Putting it all together…
There are a number of ways in which our parents can emotionally wound or scar us, all of them resulting in deep-seated pain that can cause serious problems in our adolescent and adult lives. When we fail to recognize and deal with this pain, it follows us, and can lead to a lot of negative side effects and coping mechanisms that eat way at who we are and the future we’re trying to build for ourselves. If we want to heal, we have to dig deep. And get focused on our needs and fulfilling them with honesty and compassion.
Get in touch with your past and start embracing those experiences for what they are — the good and the bad.
Dig deep and realize that you have every right to feel how you feel. Our emotions don’t come from nowhere. They are a reaction to the stimuli in our environment.
Be honest about your needs and reach out to a professional for further resolution if needed. Gratitude and compassion are two of the greatest gifts we can give ourselves when we’re trying to recover from a childhood that was lacking in affection and emotional connection.

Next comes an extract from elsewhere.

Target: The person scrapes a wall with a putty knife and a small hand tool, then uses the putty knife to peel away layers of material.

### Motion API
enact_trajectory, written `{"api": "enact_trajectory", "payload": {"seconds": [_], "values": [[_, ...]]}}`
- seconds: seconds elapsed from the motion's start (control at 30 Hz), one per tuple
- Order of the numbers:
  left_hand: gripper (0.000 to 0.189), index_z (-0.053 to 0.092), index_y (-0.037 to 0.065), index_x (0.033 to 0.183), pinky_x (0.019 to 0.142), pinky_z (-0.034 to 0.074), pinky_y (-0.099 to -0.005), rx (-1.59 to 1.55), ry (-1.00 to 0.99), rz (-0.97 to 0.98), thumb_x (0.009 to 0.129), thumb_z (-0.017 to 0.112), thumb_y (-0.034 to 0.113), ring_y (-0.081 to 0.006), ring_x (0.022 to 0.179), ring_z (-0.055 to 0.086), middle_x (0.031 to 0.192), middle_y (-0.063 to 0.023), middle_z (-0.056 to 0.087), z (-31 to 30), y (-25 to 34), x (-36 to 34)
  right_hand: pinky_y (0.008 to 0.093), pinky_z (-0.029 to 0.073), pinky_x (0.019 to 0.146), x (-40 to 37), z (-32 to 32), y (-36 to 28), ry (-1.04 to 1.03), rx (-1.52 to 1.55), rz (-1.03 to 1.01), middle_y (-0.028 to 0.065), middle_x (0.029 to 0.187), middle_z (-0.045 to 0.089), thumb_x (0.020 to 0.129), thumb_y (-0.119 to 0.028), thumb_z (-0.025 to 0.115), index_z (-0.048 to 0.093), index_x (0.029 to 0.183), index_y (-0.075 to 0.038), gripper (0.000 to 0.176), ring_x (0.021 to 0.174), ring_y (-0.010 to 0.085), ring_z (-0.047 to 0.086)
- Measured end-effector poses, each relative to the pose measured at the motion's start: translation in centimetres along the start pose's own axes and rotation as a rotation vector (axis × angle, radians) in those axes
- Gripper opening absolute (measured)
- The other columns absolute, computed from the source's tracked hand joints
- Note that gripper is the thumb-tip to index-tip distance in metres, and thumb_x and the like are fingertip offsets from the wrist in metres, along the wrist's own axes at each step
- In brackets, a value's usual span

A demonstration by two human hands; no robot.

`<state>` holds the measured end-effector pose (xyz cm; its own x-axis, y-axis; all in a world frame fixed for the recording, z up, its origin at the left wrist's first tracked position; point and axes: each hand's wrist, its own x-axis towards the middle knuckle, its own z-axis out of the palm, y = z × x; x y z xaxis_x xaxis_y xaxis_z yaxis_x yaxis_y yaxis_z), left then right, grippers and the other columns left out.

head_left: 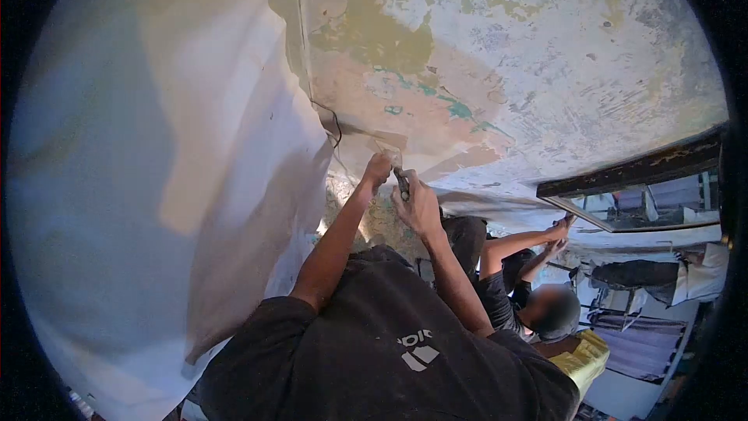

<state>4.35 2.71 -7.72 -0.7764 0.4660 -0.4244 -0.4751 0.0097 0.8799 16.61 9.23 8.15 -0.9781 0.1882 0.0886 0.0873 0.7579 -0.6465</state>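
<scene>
In the middle of the head view, my right hand [421, 206] is wrapped round the dark handle of a scraper [401, 182]. The tool points up toward the worn wall, where a pale flat patch like a blade shows, though its outline is faint. My left hand [379, 171] is closed just left of the scraper, close to its upper end. Whether its fingers grip the tool or something else is hidden. Both hands are near the low part of the wall [460, 47], which has patchy green, ochre and pinkish paint.
A large white sheet [210, 109] hangs along the left side. A black cable [336, 125] dangles at its edge. To the right, another person [506, 288] reaches toward a dark-framed window or mirror [631, 179]. Purple curtain fabric [635, 343] and hanging clothes [635, 277] are beyond.
</scene>
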Motion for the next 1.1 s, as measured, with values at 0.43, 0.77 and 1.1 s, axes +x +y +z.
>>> {"api": "enact_trajectory", "payload": {"seconds": [0.43, 0.77, 1.1], "values": [[0.031, 0.057, 0.006, 0.074, 0.047, 0.037, -0.0321, 0.190, 0.150, 0.091, 0.088, 0.043, 0.029, -0.0142, 0.053, 0.046, 0.061, -0.0031, 0.047, 2.5, 1.1, -0.2, 0.0495, 0.045, 0.062, 0.4, -0.7, 1.0, 0.073, -0.036, 0.032, 0.0276, 0.075, 0.059, 0.083, -0.013, 0.060, 0.047, 0.097, -0.001, 0.023, 0.073, 0.0465, 0.058], [0.034, 0.060, 0.001, 0.083, 0.057, 0.043, -0.0371, 0.201, 0.086, 0.148, 0.090, 0.039, 0.027, -0.0213, 0.064, 0.055, 0.070, -0.0125, 0.055, 3.9, 1.5, 1.5, 0.0493, 0.045, 0.058, 1.2, -1.2, 0.3, 0.213, -0.095, 0.066, 0.0274, 0.073, 0.058, 0.082, -0.013, 0.061, 0.045, 0.090, -0.001, 0.022, 0.071, 0.0466, 0.058], [0.039, 0.058, -0.002, 0.075, 0.064, 0.042, -0.0395, 0.177, 0.018, 0.261, 0.089, 0.043, 0.032, -0.0239, 0.065, 0.055, 0.068, -0.0136, 0.057, 3.9, 5.3, -0.6, 0.0497, 0.045, 0.059, 1.7, -0.9, 0.0, 0.261, -0.108, 0.047, 0.0270, 0.076, 0.059, 0.081, -0.011, 0.062, 0.047, 0.090, -0.001, 0.019, 0.072, 0.0464, 0.058]]}}
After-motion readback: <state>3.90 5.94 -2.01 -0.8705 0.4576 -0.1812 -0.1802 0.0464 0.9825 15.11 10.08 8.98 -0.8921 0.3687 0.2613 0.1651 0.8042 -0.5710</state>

Give yourself a second childhood and become the parent you never had. Fall in love with your strengths and recognize that you empower yourself through your weaknesses.
Find people you trust and gather them closely. When we open up to our support networks, we can unlock powerful healing we didn’t even know was possible.
Sort out your boundaries and use them to boost yourself into an emotionally empowered future.
The shackles of your childhood don’t have to be the prison of your future.